START EXTRACTED MATERIAL
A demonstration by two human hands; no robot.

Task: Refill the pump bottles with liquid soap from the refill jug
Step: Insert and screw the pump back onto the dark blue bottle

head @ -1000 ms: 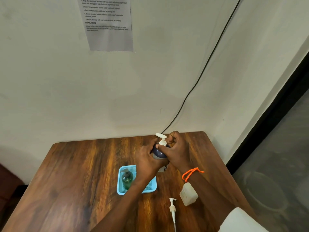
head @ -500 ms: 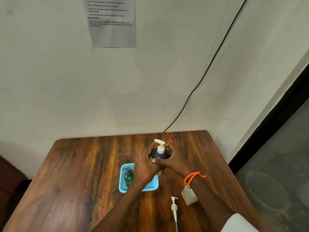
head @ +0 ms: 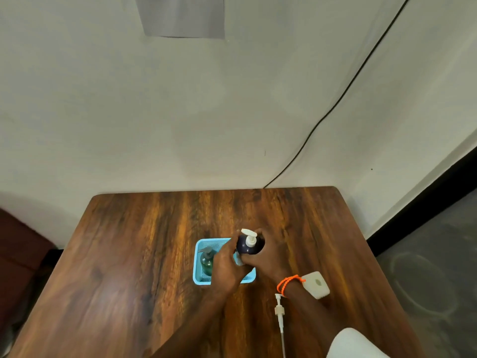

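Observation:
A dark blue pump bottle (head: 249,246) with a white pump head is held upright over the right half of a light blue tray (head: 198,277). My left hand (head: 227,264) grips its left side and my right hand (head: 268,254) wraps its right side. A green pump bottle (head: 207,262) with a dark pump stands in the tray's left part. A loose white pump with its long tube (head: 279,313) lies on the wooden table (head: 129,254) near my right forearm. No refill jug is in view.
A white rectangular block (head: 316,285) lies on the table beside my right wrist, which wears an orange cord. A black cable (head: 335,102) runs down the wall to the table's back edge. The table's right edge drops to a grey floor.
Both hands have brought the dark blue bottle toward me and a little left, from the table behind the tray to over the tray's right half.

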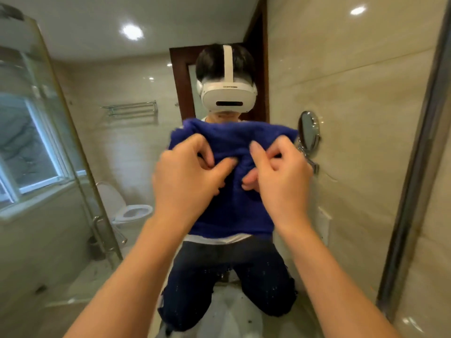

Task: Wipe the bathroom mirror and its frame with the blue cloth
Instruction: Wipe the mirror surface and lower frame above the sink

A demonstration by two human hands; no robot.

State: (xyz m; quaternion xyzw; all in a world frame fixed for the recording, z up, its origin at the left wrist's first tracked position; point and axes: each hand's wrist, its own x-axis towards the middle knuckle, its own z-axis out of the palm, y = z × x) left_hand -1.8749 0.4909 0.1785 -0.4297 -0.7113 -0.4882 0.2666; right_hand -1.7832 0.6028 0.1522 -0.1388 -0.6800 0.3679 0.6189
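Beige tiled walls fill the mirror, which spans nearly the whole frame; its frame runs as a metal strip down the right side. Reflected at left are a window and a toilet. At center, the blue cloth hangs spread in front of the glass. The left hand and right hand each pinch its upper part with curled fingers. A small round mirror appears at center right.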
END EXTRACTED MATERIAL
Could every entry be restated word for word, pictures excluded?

OUTPUT BELOW:
A demonstration by two human hands; no robot.

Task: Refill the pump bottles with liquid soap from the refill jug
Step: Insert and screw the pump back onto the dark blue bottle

head @ -1000 ms: 
head @ -500 ms: 
head @ +0 ms: 

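Observation:
A dark blue pump bottle (head: 249,246) with a white pump head is held upright over the right half of a light blue tray (head: 198,277). My left hand (head: 227,264) grips its left side and my right hand (head: 268,254) wraps its right side. A green pump bottle (head: 207,262) with a dark pump stands in the tray's left part. A loose white pump with its long tube (head: 279,313) lies on the wooden table (head: 129,254) near my right forearm. No refill jug is in view.
A white rectangular block (head: 316,285) lies on the table beside my right wrist, which wears an orange cord. A black cable (head: 335,102) runs down the wall to the table's back edge. The table's right edge drops to a grey floor.
Both hands have brought the dark blue bottle toward me and a little left, from the table behind the tray to over the tray's right half.
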

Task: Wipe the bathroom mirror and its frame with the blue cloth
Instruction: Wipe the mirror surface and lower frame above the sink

A demonstration by two human hands; no robot.

State: (xyz m; quaternion xyzw; all in a world frame fixed for the recording, z up, its origin at the left wrist's first tracked position; point and axes: each hand's wrist, its own x-axis towards the middle knuckle, its own z-axis out of the palm, y = z × x) left_hand -1.8749 0.4909 0.1785 -0.4297 -0.7113 -0.4882 0.2666; right_hand -1.7832 0.6028 0.1522 -0.1388 -0.6800 0.3679 0.6189
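Beige tiled walls fill the mirror, which spans nearly the whole frame; its frame runs as a metal strip down the right side. Reflected at left are a window and a toilet. At center, the blue cloth hangs spread in front of the glass. The left hand and right hand each pinch its upper part with curled fingers. A small round mirror appears at center right.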

Nothing remains to be added to the exercise.